- _What is expected_: The string "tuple" may appear in lines of the listing. Report each line where it does.

- _Data under study_:
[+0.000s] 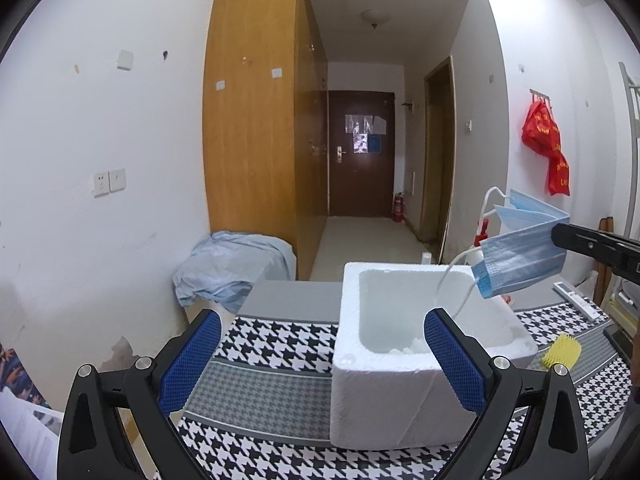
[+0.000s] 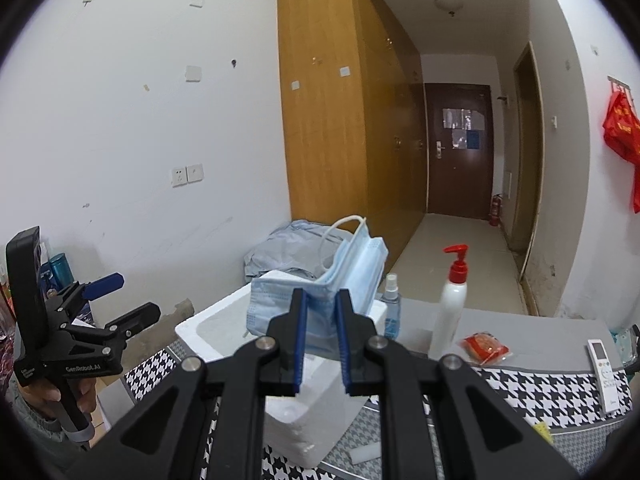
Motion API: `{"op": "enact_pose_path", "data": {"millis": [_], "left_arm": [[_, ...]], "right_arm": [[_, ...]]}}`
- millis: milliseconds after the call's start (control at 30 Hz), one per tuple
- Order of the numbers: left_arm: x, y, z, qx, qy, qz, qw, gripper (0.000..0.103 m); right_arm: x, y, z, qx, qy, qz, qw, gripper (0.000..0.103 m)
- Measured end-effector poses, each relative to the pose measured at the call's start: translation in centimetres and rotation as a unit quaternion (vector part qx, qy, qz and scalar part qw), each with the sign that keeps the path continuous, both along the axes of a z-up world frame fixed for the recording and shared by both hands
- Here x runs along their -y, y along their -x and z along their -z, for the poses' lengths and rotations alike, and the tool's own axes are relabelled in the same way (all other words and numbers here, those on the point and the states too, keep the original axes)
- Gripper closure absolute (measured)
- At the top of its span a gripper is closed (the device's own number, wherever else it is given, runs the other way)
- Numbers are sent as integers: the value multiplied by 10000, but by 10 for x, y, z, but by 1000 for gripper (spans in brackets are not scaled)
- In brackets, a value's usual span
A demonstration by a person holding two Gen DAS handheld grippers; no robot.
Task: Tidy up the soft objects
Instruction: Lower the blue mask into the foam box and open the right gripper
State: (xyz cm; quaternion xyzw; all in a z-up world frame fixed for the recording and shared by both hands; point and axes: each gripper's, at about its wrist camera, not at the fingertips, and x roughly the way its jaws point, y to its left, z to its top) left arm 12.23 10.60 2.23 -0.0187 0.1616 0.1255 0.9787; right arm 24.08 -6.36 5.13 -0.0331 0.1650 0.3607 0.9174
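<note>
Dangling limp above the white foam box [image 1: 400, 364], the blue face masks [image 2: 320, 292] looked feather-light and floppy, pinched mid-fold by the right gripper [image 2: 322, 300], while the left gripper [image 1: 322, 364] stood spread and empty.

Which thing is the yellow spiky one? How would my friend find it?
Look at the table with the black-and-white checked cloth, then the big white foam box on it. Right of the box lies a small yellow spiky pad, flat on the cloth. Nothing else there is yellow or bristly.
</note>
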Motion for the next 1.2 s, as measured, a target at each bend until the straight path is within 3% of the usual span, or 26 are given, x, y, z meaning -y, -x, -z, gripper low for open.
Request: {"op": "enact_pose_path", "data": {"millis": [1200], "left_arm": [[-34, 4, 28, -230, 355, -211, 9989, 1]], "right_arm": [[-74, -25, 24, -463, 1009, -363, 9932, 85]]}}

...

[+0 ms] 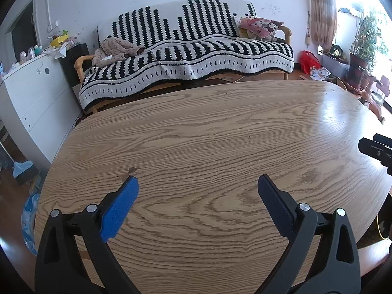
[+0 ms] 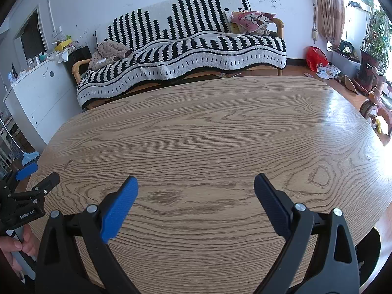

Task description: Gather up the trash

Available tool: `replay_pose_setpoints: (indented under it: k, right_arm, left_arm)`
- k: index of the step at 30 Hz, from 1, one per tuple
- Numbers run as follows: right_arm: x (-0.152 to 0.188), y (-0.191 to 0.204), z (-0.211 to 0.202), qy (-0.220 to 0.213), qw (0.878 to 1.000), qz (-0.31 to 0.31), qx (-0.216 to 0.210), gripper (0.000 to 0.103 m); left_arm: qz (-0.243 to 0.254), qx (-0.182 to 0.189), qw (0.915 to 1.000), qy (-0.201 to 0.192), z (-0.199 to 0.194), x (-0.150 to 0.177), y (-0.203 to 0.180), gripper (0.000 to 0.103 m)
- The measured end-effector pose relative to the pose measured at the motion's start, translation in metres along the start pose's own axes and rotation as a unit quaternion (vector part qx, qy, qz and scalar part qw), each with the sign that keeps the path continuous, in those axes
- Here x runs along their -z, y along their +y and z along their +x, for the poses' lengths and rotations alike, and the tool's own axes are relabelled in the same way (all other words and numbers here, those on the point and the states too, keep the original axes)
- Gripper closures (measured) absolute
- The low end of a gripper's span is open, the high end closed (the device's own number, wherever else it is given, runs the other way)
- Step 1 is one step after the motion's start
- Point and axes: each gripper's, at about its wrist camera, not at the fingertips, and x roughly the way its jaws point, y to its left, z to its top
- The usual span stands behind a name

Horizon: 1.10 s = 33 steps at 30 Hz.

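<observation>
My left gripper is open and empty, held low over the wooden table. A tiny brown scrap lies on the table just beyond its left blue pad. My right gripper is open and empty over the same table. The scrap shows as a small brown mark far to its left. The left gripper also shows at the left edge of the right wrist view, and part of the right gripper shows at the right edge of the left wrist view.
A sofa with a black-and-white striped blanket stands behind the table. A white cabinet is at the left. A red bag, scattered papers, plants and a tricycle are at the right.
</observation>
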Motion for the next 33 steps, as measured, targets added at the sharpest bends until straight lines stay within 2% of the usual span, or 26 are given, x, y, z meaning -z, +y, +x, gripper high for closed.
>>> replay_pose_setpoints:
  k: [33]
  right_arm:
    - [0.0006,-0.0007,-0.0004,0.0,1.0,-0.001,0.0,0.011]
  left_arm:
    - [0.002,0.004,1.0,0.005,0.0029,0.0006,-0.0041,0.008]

- _Exercise solution_:
- millis: milliseconds after the call's start (control at 30 Hz), one per tuple
- k: index of the step at 30 Hz, from 1, one per tuple

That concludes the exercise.